Secondo quanto riportato nel bollettino sanitario, le condizioni di salute sono buone. Il percorso di cura proseguirà ora in regime ambulatoriale, con controlli periodici e medicazioni programmate.
A raccontare direttamente questa nuova fase è la stessa Eleonora Palmieri, che ha affidato a una dichiarazione il bilancio del ricovero e le prospettive future del percorso terapeutico:
“Si conclude oggi la mia degenza presso l’ospedale Bufalini di Cesena, ma il mio legame con questo centro non si spezza: ci tornerò spesso per le medicazioni e i controlli necessari. Sento il bisogno profondo di ringraziare di cuore il Centro Grandi Ustionati, che in questi giorni mi ha seguito con dedizione ed eccellenza, collaborando costantemente con il Niguarda di Milano, che mi ha precedentemente assistito in modo impeccabile.
Ad oggi, gran parte delle ustioni di secondo grado sono in fase di guarigione. Per quanto riguarda la mano destra, dove è stato effettuato l’innesto di pelle, lo scoglio chirurgico più grande è alle spalle. Tuttavia, ora la sfida cambia volto: mi aspettano la fisioterapia, medicazioni costanti e un importante lavoro sulla parte psicologica.

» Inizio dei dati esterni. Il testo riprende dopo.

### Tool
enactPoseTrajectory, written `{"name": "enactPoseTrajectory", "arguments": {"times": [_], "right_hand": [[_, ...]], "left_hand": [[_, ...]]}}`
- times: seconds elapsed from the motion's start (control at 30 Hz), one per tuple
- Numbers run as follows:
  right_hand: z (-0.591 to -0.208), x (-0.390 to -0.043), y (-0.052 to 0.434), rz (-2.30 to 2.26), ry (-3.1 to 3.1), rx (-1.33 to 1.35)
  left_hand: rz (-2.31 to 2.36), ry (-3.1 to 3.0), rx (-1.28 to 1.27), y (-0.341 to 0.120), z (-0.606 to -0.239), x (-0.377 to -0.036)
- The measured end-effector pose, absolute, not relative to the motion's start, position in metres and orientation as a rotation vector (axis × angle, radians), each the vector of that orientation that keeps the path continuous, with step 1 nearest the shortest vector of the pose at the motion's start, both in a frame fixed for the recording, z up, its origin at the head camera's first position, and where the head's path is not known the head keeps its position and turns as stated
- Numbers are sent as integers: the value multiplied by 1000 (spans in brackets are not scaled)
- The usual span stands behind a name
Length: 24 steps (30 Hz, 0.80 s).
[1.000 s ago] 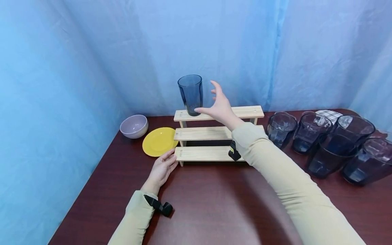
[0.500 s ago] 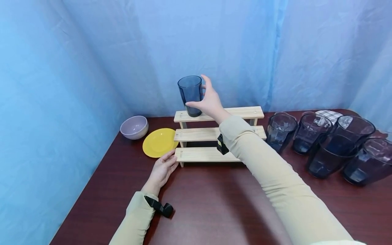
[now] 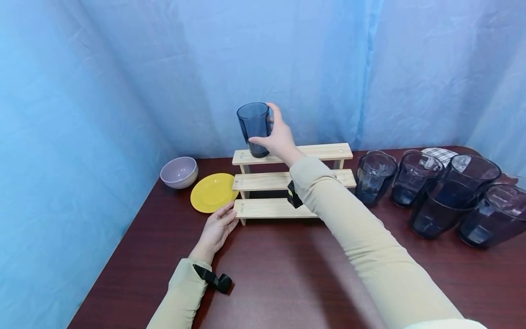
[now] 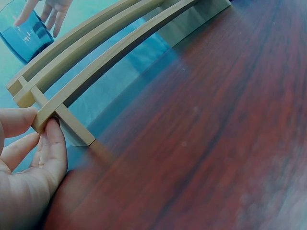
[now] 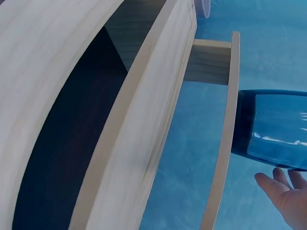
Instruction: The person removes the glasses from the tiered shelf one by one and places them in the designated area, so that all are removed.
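A three-tier wooden shelf (image 3: pixel 267 208) stands on the table. My left hand (image 3: pixel 215 230) pinches the left end of its lowest board, thumb above and fingers beneath, as the left wrist view shows. A blue-tinted drinking glass (image 3: pixel 252 123) stands upright near the left end of the top board. My right hand (image 3: pixel 281 137) is curved around the right side of this glass, with the thumb crossing its front and the index finger up by the rim. In the right wrist view, the fingertips (image 5: pixel 278 173) lie right at the glass's side.
A yellow plate (image 3: pixel 213 193) lies left of the shelf, with a lilac bowl (image 3: pixel 179 172) behind it. Several dark tinted glasses (image 3: pixel 375 178) stand at the right, near a checked round item (image 3: pixel 439 155). A blue curtain (image 3: pixel 320 59) hangs behind the table.
My right hand has moved left from beside the glass until its thumb and fingers are around it. The glass stays on the top board, and my left hand keeps its hold on the shelf.
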State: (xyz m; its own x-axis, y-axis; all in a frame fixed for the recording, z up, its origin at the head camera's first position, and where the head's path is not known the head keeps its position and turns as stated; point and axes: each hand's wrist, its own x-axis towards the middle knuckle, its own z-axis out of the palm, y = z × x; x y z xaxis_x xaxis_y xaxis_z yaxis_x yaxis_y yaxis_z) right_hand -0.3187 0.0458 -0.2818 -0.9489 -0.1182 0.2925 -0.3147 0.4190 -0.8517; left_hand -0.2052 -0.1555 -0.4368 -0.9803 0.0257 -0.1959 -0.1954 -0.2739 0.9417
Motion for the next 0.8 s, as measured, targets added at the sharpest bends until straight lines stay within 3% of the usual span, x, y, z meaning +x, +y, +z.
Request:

Forse molti non sanno che le ustioni sono traumi profondamente diversi dagli altri. Il percorso non si esaurisce con la fine del ricovero; è una strada che per me durerà almeno un paio d’anni. Le sequele si protraggono per mesi, perché le cicatrici sono ‘vive’, si sviluppano e si modificano nel tempo.
Inizia ora una fase di ricostruzione lunga e paziente. Grazie a chi ha curato le mie ferite e a chi continua a sostenermi con il proprio affetto: sapere di non essere sola in questo lungo viaggio è la mia forza più grande”.
La dimissione dall’ospedale segna dunque un passaggio importante nel percorso clinico, che proseguirà nei prossimi mesi con un programma di follow-up medico, riabilitazione e supporto specialistico.